Newton's method in optimization

A comparison of gradient descent (green) and Newton's method (red) for minimizing a function (with small step sizes). Newton's method uses curvature information to take a more direct route.

In mathematics, Newton's method is an iterative method for finding roots of equations. More generally, Newton's method is used to find critical points of differentiable functions, which are the zeros of the derivative function.

1 Method
2 Geometric interpretation
3 Higher dimensions
4 Other approximations
5 See also
6 References

Method

Newton's Method attempts to construct a sequence $x n$ from an initial guess $x 0$ that converges towards $x *$ such that $f\, '(x_*)=0$ . This $x *$ is called a stationary point of $f(\cdot)$ .

The second order Taylor expansion $f T (x)$ of function $f(\cdot)$ around $x n$ (where $Δ x = x - x n$ ) is: $\displaystyle f_T(x_n+\Delta x)=f_T(x)=f(x_n)+f'(x_n)\Delta x+\frac 1 2 f'' (x_n) \Delta x^2$ , attains its extremum when its derivative with respect to $Δ x$ is equal to zero, i.e. when $Δ x$ solves the linear equation:

$\displaystyle f'(x_n)+f'' (x_n) \Delta x=0.$

(Considering the right-hand side of the above equation as a quadratic in $Δ x$ , with constant coefficients.)

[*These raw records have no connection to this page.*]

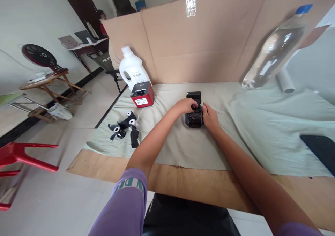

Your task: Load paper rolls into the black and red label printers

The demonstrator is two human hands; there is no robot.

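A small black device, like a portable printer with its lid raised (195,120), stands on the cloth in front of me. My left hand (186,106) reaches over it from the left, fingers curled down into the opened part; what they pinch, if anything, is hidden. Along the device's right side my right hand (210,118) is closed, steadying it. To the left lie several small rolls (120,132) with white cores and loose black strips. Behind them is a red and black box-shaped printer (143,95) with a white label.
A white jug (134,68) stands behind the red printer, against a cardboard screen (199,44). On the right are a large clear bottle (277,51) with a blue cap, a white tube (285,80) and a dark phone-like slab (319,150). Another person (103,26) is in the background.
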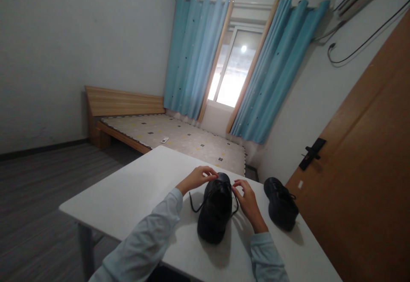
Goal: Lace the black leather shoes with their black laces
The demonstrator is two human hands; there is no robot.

Thus, provided that $\displaystyle f(x)$ is a twice-differentiable function well approximated by its second order Taylor expansion and the initial guess $\displaystyle x_0$ is chosen close enough to $x *$ , the sequence $(x n)$ defined by: $\Delta x = x-x_n = - \frac{f'(x_n)}{f''(x_n)}$

$x_{n+1} = x_n - \frac{f'(x_n)}{f''(x_n)}, \ n = 0, 1, \dots$

will converge towards a root of $f'$ , i.e. $x *$ for which $f'(x *) = 0$ .

Geometric interpretation

The geometric interpretation of Newton's method is that at each iteration one approximates $f(\mathbf{x})$ by a quadratic function around $\mathbf{x}_n$ , and then takes a step towards the maximum/minimum of that quadratic function (in higher dimensions, this may also be a saddle point). Note that if $f(\mathbf{x})$ happens to be a quadratic function, then the exact extremum is found in one step.

Higher dimensions

The above iterative scheme can be generalized to several dimensions by replacing the derivative with the gradient, $\nabla f(\mathbf{x})$ , and the reciprocal of the second derivative with the inverse of the Hessian matrix, $H f(\mathbf{x})$ . One obtains the iterative scheme

$\mathbf{x}_{n+1} = \mathbf{x}_n - [H f(\mathbf{x}_n)]^{-1} \nabla f(\mathbf{x}_n), \ n \ge 0.$

Usually Newton's method is modified to include a small step size $γ > 0$ instead of $γ = 1$

$\mathbf{x}_{n+1} = \mathbf{x}_n - \gamma[H f(\mathbf{x}_n)]^{-1} \nabla f(\mathbf{x}_n).$

This is often done to ensure that the Wolfe conditions are satisfied at each step $\mathbf{x}_n \to \mathbf{x}_{n+1}$ of the iteration.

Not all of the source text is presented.